> **Required action**:
All of the data must be output exactly, with every picture left out.

> **Collected data**:
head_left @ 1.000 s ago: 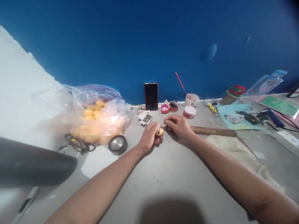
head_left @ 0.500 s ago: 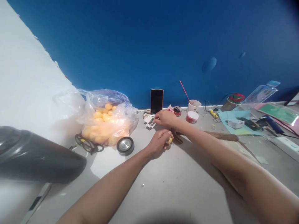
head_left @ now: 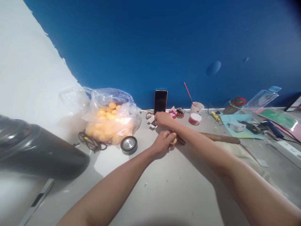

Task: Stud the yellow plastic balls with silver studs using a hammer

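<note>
My left hand (head_left: 164, 143) is closed around a small yellow ball (head_left: 174, 140), which shows at the fingertips just above the table. My right hand (head_left: 163, 119) reaches across to an opened small white box (head_left: 151, 122) holding small dark and shiny pieces. Its fingers are bent together down at the box, and what they pinch, if anything, is hidden. Beyond the right hand a phone (head_left: 161, 101) leans upright against the blue wall. Left of my left hand lies a round black-rimmed tin (head_left: 129, 144) with a silvery centre.
A clear bag of yellow balls (head_left: 110, 122) stands at the left, near black-framed glasses (head_left: 91, 142) and a large dark cylinder (head_left: 39, 147). At the right are a paper cup (head_left: 197, 107) with a red stick, a red-and-white tub (head_left: 194, 119) and a wooden-handled tool (head_left: 221, 138).
My right hand has lowered its fingers further into the white box. My left hand keeps the yellow ball. The whole view has shifted slightly.
</note>
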The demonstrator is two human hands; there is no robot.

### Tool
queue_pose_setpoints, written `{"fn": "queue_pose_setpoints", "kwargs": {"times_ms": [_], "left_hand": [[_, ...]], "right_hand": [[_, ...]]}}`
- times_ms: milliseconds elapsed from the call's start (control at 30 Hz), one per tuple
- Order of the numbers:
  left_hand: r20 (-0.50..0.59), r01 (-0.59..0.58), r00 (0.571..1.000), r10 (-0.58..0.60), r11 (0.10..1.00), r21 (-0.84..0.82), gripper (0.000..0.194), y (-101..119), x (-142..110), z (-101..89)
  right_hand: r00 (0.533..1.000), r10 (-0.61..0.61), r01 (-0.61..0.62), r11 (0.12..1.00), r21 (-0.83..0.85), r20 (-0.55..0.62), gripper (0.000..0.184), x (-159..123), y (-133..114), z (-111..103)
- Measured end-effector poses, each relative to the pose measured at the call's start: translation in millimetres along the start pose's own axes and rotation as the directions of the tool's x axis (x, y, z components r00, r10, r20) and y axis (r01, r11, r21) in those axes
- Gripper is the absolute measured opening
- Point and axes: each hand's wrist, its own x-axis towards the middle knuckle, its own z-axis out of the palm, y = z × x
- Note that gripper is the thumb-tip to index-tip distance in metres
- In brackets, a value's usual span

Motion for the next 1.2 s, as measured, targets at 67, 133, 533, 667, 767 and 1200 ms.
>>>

> **Written response**:
head_left @ 1.000 s ago: 
head_left @ 0.500 s ago: 
head_left @ now: 

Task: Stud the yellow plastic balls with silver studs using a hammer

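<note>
My left hand (head_left: 164, 143) is closed around a small yellow ball (head_left: 174, 140), which shows at the fingertips just above the table. My right hand (head_left: 163, 119) reaches across to an opened small white box (head_left: 151, 122) holding small dark and shiny pieces. Its fingers are bent together down at the box, and what they pinch, if anything, is hidden. Beyond the right hand a phone (head_left: 161, 101) leans upright against the blue wall. Left of my left hand lies a round black-rimmed tin (head_left: 129, 144) with a silvery centre.
A clear bag of yellow balls (head_left: 110, 122) stands at the left, near black-framed glasses (head_left: 91, 142) and a large dark cylinder (head_left: 39, 147). At the right are a paper cup (head_left: 197, 107) with a red stick, a red-and-white tub (head_left: 194, 119) and a wooden-handled tool (head_left: 221, 138).
My right hand has lowered its fingers further into the white box. My left hand keeps the yellow ball. The whole view has shifted slightly.
</note>
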The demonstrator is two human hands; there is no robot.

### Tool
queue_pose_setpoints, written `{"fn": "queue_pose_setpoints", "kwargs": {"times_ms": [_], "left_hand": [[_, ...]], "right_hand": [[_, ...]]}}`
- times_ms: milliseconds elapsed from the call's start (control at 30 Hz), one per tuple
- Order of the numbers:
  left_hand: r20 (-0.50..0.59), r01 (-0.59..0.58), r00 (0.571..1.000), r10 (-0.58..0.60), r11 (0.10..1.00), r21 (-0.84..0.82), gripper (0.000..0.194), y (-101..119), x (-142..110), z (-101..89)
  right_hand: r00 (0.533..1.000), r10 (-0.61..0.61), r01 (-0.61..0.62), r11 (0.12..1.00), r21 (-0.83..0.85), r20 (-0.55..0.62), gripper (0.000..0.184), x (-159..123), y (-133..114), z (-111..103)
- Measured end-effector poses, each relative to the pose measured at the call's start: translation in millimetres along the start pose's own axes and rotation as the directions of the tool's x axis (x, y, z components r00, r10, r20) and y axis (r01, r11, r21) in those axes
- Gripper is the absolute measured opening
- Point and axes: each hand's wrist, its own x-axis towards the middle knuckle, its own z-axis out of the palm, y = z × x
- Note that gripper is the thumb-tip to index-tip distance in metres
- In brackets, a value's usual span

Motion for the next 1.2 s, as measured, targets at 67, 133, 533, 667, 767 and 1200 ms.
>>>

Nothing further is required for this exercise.